The whole listing below is to be returned without alteration.

----------

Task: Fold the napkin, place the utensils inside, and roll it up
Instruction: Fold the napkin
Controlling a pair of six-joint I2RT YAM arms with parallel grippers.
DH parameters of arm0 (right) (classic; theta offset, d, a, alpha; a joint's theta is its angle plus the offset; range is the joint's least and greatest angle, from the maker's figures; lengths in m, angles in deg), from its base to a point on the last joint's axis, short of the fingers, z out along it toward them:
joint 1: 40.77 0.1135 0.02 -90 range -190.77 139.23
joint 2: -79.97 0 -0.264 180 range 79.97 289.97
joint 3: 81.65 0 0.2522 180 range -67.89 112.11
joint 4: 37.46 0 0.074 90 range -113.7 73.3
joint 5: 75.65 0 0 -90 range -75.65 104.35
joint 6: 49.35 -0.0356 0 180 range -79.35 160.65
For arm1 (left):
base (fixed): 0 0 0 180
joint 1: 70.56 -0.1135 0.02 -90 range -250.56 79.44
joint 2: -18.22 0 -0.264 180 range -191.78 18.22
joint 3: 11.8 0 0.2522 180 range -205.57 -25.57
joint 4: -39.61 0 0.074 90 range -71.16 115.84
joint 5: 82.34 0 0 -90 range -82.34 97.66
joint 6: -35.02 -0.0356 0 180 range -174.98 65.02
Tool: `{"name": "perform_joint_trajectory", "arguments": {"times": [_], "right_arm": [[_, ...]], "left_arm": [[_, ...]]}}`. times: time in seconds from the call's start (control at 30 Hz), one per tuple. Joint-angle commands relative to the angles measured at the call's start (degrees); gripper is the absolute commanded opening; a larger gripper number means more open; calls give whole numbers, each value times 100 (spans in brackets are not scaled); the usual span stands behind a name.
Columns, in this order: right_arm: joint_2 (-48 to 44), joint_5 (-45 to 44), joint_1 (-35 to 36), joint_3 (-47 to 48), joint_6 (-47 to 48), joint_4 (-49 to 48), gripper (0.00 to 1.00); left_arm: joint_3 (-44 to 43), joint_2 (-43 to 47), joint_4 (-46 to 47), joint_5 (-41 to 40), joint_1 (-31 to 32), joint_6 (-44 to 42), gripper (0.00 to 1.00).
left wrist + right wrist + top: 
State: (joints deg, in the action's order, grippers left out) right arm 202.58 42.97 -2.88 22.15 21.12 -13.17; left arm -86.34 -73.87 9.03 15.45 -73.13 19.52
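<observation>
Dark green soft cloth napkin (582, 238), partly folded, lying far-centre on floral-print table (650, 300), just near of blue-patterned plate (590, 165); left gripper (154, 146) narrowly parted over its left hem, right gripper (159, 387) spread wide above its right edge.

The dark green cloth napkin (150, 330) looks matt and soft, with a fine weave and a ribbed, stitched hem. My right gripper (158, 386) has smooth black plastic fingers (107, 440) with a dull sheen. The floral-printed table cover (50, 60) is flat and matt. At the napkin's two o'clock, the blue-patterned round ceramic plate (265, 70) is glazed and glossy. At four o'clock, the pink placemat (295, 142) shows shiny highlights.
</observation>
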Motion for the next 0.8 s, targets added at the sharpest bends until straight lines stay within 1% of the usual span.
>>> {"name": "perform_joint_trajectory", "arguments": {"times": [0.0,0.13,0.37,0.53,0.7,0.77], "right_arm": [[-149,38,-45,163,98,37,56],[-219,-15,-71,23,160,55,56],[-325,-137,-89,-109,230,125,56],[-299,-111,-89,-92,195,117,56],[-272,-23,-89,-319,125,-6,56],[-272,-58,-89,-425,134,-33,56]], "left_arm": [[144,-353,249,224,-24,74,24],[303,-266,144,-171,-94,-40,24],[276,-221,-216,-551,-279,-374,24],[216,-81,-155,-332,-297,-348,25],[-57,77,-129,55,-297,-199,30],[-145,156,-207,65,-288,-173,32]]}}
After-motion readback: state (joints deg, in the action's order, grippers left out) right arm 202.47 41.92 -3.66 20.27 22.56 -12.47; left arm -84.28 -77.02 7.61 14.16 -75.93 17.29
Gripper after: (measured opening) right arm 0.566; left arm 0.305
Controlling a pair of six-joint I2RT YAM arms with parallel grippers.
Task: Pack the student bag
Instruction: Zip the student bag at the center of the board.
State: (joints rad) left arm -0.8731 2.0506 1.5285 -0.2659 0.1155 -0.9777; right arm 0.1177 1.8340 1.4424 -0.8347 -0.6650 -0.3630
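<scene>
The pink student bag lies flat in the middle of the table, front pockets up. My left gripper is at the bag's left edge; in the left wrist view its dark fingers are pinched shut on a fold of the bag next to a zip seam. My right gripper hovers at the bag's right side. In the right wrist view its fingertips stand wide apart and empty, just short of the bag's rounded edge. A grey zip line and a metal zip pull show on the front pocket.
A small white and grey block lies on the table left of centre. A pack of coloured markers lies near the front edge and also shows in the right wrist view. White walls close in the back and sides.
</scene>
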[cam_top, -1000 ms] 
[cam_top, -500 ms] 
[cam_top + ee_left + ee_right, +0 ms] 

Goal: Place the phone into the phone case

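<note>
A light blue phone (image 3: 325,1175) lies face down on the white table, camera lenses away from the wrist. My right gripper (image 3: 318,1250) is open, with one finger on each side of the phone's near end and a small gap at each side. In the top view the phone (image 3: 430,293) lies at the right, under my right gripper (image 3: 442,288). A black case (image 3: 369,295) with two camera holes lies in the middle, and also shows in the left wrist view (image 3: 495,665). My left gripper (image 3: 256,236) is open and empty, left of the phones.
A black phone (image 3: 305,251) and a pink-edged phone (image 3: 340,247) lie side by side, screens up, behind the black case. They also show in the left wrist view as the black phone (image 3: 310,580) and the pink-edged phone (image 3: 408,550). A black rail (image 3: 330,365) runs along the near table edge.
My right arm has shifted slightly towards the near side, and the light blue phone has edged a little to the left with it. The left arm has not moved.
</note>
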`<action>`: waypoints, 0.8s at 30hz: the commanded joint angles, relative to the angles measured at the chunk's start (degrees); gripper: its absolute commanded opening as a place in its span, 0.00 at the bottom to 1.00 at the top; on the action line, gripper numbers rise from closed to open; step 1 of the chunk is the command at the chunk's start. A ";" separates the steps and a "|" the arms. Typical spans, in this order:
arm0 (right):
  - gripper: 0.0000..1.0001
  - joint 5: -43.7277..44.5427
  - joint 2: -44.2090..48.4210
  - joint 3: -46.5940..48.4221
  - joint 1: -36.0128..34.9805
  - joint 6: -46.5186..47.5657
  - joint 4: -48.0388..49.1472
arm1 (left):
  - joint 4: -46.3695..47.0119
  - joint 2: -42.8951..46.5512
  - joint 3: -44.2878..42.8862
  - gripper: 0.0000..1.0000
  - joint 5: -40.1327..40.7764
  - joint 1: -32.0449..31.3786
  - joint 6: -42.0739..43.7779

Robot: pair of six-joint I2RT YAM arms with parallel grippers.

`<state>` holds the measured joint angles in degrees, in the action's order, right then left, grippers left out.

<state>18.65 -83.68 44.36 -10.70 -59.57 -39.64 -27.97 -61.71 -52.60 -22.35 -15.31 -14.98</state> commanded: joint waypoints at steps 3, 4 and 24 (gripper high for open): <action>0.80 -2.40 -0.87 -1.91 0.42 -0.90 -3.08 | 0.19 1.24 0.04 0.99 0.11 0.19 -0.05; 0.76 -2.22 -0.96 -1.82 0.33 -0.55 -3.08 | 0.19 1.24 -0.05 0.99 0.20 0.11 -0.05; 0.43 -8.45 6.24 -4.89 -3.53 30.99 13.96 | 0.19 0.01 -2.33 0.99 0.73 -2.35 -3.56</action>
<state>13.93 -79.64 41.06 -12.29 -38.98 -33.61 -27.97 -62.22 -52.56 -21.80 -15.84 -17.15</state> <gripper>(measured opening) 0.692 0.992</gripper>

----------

__Output of the exercise__
Task: Fold the napkin, place the utensils inside, and roll it up
Instruction: Fold the napkin
Controlling a pair of six-joint I2RT YAM arms with parallel grippers.
DH parameters of arm0 (right) (classic; theta offset, d, a, alpha; a joint's theta is its angle plus the offset; range is the joint's least and greatest angle, from the maker's figures; lengths in m, angles in deg), from its base to a point on the last joint's axis, short of the fingers, z out along it toward them:
joint 1: 40.77 0.1135 0.02 -90 range -190.77 139.23
joint 2: -79.97 0 -0.264 180 range 79.97 289.97
joint 3: 81.65 0 0.2522 180 range -67.89 112.11
joint 4: 37.46 0 0.074 90 range -113.7 73.3
joint 5: 75.65 0 0 -90 range -75.65 104.35
joint 6: 49.35 -0.0356 0 180 range -79.35 160.65
For arm1 (left):
base (fixed): 0 0 0 180
joint 1: 70.56 -0.1135 0.02 -90 range -250.56 79.44
joint 2: -18.22 0 -0.264 180 range -191.78 18.22
joint 3: 11.8 0 0.2522 180 range -205.57 -25.57
joint 4: -39.61 0 0.074 90 range -71.16 115.84
joint 5: 82.34 0 0 -90 range -82.34 97.66
joint 6: -35.02 -0.0356 0 180 range -174.98 65.02
Tool: `{"name": "perform_joint_trajectory", "arguments": {"times": [_], "right_arm": [[_, ...]], "left_arm": [[_, ...]]}}`. times: time in seconds from the call's start (control at 30 Hz), one per tuple. Joint-angle commands relative to the angles measured at the call's start (degrees); gripper is the absolute commanded opening; a larger gripper number means more open; calls give whole numbers, each value times 100 (spans in brackets are not scaled); the usual span stands behind a name.
Columns, in this order: right_arm: joint_2 (-48 to 44), joint_5 (-45 to 44), joint_1 (-35 to 36), joint_3 (-47 to 48), joint_6 (-47 to 48), joint_4 (-49 to 48), gripper (0.00 to 1.00); left_arm: joint_3 (-44 to 43), joint_2 (-43 to 47), joint_4 (-46 to 47), joint_5 (-41 to 40), joint_1 (-31 to 32), joint_6 (-44 to 42), gripper (0.00 to 1.00).
left wrist + right wrist + top: 
State: (joints deg, in the action's order, grippers left out) right arm 202.58 42.97 -2.88 22.15 21.12 -13.17; left arm -86.34 -73.87 9.03 15.45 -73.13 19.52
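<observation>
Dark green soft cloth napkin (582, 238), partly folded, lying far-centre on floral-print table (650, 300), just near of blue-patterned plate (590, 165); left gripper (154, 146) narrowly parted over its left hem, right gripper (159, 387) spread wide above its right edge.

The dark green cloth napkin (150, 330) looks matt and soft, with a fine weave and a ribbed, stitched hem. My right gripper (158, 386) has smooth black plastic fingers (107, 440) with a dull sheen. The floral-printed table cover (50, 60) is flat and matt. At the napkin's two o'clock, the blue-patterned round ceramic plate (265, 70) is glazed and glossy. At four o'clock, the pink placemat (295, 142) shows shiny highlights.
</observation>
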Motion for the next 0.8 s, targets added at the sharpest bends until straight lines stay within 1% of the usual span.
>>> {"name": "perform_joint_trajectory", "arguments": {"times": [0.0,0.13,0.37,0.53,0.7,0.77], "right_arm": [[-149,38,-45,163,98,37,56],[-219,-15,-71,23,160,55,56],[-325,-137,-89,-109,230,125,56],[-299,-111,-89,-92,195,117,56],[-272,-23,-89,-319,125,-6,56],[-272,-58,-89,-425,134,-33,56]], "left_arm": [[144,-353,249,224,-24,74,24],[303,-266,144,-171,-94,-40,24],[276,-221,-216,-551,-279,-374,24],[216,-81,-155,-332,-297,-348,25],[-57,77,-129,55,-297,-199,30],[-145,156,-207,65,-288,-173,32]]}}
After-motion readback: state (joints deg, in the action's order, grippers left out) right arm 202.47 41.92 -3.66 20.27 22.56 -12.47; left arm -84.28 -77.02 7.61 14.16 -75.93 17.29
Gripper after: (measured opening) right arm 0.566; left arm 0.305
Controlling a pair of six-joint I2RT YAM arms with parallel grippers.
Task: Pack the student bag
Instruction: Zip the student bag at the center of the board.
State: (joints rad) left arm -0.8731 2.0506 1.5285 -0.2659 0.1155 -0.9777; right arm 0.1177 1.8340 1.4424 -0.8347 -0.6650 -0.3630
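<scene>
The pink student bag lies flat in the middle of the table, front pockets up. My left gripper is at the bag's left edge; in the left wrist view its dark fingers are pinched shut on a fold of the bag next to a zip seam. My right gripper hovers at the bag's right side. In the right wrist view its fingertips stand wide apart and empty, just short of the bag's rounded edge. A grey zip line and a metal zip pull show on the front pocket.
A small white and grey block lies on the table left of centre. A pack of coloured markers lies near the front edge and also shows in the right wrist view. White walls close in the back and sides.
</scene>
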[cam_top, -1000 ms] 
[cam_top, -500 ms] 
[cam_top + ee_left + ee_right, +0 ms] 

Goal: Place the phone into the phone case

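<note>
A light blue phone (image 3: 325,1175) lies face down on the white table, camera lenses away from the wrist. My right gripper (image 3: 318,1250) is open, with one finger on each side of the phone's near end and a small gap at each side. In the top view the phone (image 3: 430,293) lies at the right, under my right gripper (image 3: 442,288). A black case (image 3: 369,295) with two camera holes lies in the middle, and also shows in the left wrist view (image 3: 495,665). My left gripper (image 3: 256,236) is open and empty, left of the phones.
A black phone (image 3: 305,251) and a pink-edged phone (image 3: 340,247) lie side by side, screens up, behind the black case. They also show in the left wrist view as the black phone (image 3: 310,580) and the pink-edged phone (image 3: 408,550). A black rail (image 3: 330,365) runs along the near table edge.
My right arm has shifted slightly towards the near side, and the light blue phone has edged a little to the left with it. The left arm has not moved.
</note>
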`<action>`: waypoints, 0.8s at 30hz: the commanded joint angles, relative to the angles measured at the chunk's start (degrees); gripper: its absolute commanded opening as a place in its span, 0.00 at the bottom to 1.00 at the top; on the action line, gripper numbers rise from closed to open; step 1 of the chunk is the command at the chunk's start. A ";" separates the steps and a "|" the arms. Typical spans, in this order:
arm0 (right):
  - gripper: 0.0000..1.0001
  - joint 5: -43.7277..44.5427
  - joint 2: -44.2090..48.4210
  - joint 3: -46.5940..48.4221
  - joint 1: -36.0128..34.9805
  - joint 6: -46.5186..47.5657
  - joint 4: -48.0388..49.1472
arm1 (left):
  - joint 4: -46.3695..47.0119
  - joint 2: -42.8951..46.5512
  - joint 3: -44.2878..42.8862
  - gripper: 0.0000..1.0000
  - joint 5: -40.1327..40.7764
  - joint 1: -32.0449..31.3786
  - joint 6: -42.0739..43.7779

Robot: pair of six-joint I2RT YAM arms with parallel grippers.

`<state>` holds the measured joint angles in degrees, in the action's order, right then left, grippers left out.

<state>18.65 -83.68 44.36 -10.70 -59.57 -39.64 -27.97 -61.71 -52.60 -22.35 -15.31 -14.98</state> commanded: joint waypoints at steps 3, 4 and 24 (gripper high for open): <action>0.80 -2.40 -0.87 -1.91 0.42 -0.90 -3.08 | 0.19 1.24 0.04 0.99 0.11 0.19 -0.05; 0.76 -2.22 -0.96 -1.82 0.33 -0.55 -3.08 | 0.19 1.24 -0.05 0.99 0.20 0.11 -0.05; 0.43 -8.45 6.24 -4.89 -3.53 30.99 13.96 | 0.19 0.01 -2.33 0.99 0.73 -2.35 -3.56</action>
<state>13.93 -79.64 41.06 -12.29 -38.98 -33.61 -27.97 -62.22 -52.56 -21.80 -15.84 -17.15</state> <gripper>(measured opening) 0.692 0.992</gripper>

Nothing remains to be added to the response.